Risale proprio a quell'anno (8 gennaio) la prima conquista di Monaco da parte dei guelfi. Il merito dell'impresa è stato spesso attribuito al G. che, secondo la "leggenda", vi penetrò con alcuni compagni travestiti da frati; questo stratagemma, più volte ricordato, gli è valso il soprannome di Malizia, anche se in effetti, i contemporanei lo indicano con un nome diverso, "matia" o "macia", ovvero, presumibilmente, mazza.

Si tratta, in realtà, di una grossolana confusione tra due avvenimenti accaduti a nove anni di distanza l'uno dall'altro. Non sembra infatti che il G., nel 1297, abbia preso parte alla conquista della rocca.

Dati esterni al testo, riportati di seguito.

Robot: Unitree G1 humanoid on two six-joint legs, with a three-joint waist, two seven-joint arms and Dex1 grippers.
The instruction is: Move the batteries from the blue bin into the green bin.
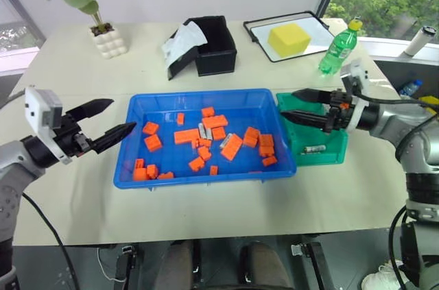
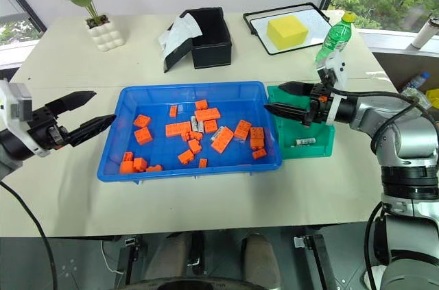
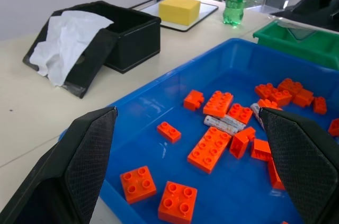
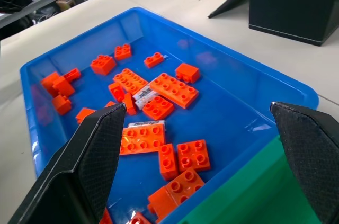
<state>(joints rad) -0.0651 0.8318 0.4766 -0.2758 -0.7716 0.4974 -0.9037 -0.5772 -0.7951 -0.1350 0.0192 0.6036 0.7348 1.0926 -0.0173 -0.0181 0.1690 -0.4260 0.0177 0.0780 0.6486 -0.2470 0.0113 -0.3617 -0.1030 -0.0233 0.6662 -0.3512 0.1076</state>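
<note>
Silver-grey batteries (image 1: 204, 131) among orange blocks (image 1: 230, 146) in blue bin (image 1: 206, 97) at centre, one in green bin (image 1: 336, 155) right; both grippers, left (image 1: 107, 121) and right (image 1: 295, 105), spread apart, empty.

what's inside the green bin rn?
One battery lies on the green bin's floor near its front rim. The open right gripper hovers over the bin's rear and covers the floor there.
</note>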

Non solo di lui non è fatta menzione negli annalisti genovesi, ma neppure il suo nome compare tra quelli dei nobili guelfi abitanti a Monaco ricordati in diversi atti del 1300 e 1301, mentre si sa invece che, nel 1298, egli si dedicò a una propria guerra personale contro i Veneziani, nelle acque del Levante, depredando amici e nemici fin quasi alle coste dell'isola di Cipro. Queste imprese piratesche lo tennero impegnato nell'Egeo per alcuni anni, al termine delle quali ritornò a Nizza, dove possedeva case e terre.

Qui verso la fine del 1306 organizzò il colpo di mano per cui è rimasto famoso, riuscendo a penetrare con pochi amici la notte di Natale nella rocca di Monaco, dal 1301 tornata in possesso dei ghibellini. Nicolò Spinola, che comandava la guarnigione genovese, riuscì a fuggire, rifugiandosi a Dolceacqua; qui si radunarono in pochi giorni le milizie dei Doria, degli Spinola e dei loro aderenti della Riviera di Ponente le quali, nel gennaio 1307, si scontrarono con i guelfi presso Ventimiglia.

Nella battaglia, secondo quanto riferito dal cronista astigiano Guglielmo Ventura, il G. trovò la morte.

Dal suo matrimonio con Aurelia Del Carretto ebbe almeno due figli, Giacomo (vivente nel 1333) e Antoniotto; da quest'ultimo, morto intorno al 1345, discese uno dei rami nizzardi della famiglia Grimaldi, i cui esponenti erano divenuti cittadini di quella città dove ottennero, grazie al favore dei conti di Provenza, la signoria di Châteauneuf.

Fonti e Bibl.: G. Ventura, Memoriale de gestis Astensium, a cura di C. Combetti, in Monumenta historiae patriae, Scriptores, III, Augustae Taurinorum 1848, col. 725; G. Del Giudice, Diplomi inediti di re Carlo I d'Angiò riguardanti cose marittime, Napoli 1871, pp. 19 s.; A. Ferretto, Codice diplomatico delle relazioni fra la Liguria, la Toscana e la Lunigiana ai tempi di Dante, in Atti della Società ligure di storia patria, XXI (1901-03), 1, p. 113; A. de Boüard, Actes et lettres de Charles Ier concernant la France, Paris 1926, n. 761; I registri della Cancelleria angioina, a cura di R. Filangieri, X, Napoli 1957, n. 648, p. 165; Ch. de Venasque-Farriol, Genealogica et historica Grimaldae gentis arbor…, Parisiis 1647, p. 92; N. Battilana, Genealogie delle famiglie nobili di Genova, II, Genova 1826, FamigliaGrimaldi, p. 1; P. Gioffredo, Storia delle Alpi Marittime, in Monumenta historiae patriae, Scriptores, II, Augustae Taurinorum 1839, col. 670; C. Minieri Riccio, Il regno di Carlo I d'Angiò. 1274, in Arch. stor. italiano, s. 3, XXIII (1876), p. 236; G. Rossi, Storia della città di Ventimiglia, Oneglia 1886, pp. 110 s.; G. Caro, Genova e la supremazia sul Mediterraneo, in Atti della Società ligure di storia patria, n.s., XV (1975), 1, pp. 199, 288, 328, 348; 2, p. 240.